Out of the data below, copy every line with the string "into".

Stored items –
-- Opening Marker --

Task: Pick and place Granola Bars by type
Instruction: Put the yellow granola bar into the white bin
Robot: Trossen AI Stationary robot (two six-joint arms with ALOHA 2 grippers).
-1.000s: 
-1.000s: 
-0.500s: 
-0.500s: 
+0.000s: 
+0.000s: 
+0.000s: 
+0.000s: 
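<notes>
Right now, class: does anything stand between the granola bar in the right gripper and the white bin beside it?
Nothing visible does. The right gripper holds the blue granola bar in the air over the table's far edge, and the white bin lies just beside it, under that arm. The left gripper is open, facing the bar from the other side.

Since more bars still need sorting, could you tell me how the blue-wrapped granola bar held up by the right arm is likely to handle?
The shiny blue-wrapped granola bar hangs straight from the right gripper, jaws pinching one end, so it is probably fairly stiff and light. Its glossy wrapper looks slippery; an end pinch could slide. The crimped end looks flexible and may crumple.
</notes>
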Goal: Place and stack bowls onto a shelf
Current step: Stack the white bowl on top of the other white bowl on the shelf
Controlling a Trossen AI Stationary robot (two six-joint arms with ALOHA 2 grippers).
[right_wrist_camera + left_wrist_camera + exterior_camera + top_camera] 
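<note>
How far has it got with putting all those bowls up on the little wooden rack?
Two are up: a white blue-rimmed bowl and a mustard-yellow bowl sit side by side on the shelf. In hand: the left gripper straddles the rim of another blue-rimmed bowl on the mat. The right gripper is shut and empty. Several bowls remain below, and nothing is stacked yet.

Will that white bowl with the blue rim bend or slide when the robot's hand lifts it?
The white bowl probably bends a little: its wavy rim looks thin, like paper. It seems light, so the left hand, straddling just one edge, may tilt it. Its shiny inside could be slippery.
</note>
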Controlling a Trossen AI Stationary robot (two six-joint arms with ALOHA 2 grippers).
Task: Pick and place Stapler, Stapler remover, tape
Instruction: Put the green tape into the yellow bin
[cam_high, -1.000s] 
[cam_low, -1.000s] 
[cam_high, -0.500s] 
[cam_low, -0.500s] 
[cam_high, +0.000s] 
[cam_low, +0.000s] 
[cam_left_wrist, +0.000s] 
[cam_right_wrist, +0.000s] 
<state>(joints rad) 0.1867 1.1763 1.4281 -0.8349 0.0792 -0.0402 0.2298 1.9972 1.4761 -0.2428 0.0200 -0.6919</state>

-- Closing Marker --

Expected output –
Instruction: Put the yellow granola bar into the white bin
Instruction: Put the green tape into the yellow bin

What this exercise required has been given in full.